**DIRECTIONS FOR THIS TASK:** Could you give the data that follows again exactly, without its pictures?

**COLLECTED MATERIAL:**
========================================================================

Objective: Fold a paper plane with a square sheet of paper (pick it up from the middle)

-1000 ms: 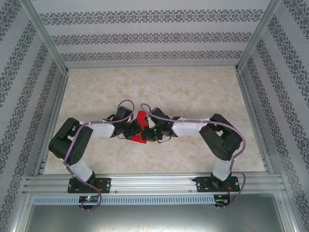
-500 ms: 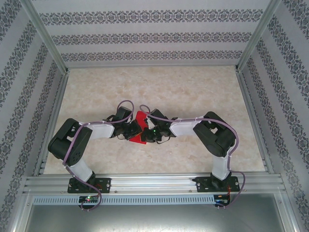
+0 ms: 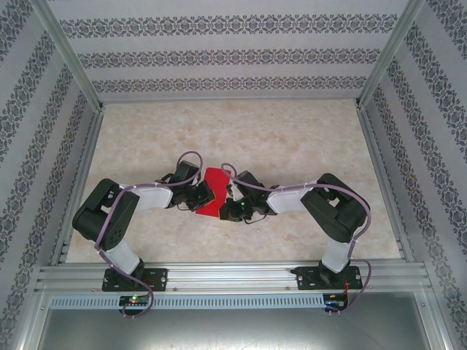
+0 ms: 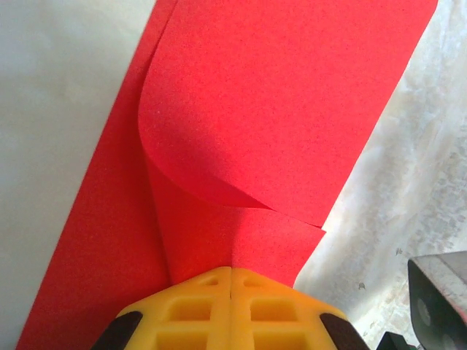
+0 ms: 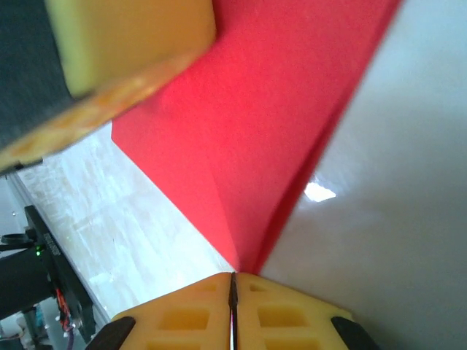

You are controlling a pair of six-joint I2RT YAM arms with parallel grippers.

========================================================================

**REPLY:**
Objective: Fold a paper plane with a square sheet of paper (pick it up from the middle)

-1000 ms: 
-500 ms: 
+0 ms: 
+0 ms: 
+0 ms: 

You are controlling a pair of six-joint I2RT YAM arms with parallel grippers.

That concludes the answer to this exercise.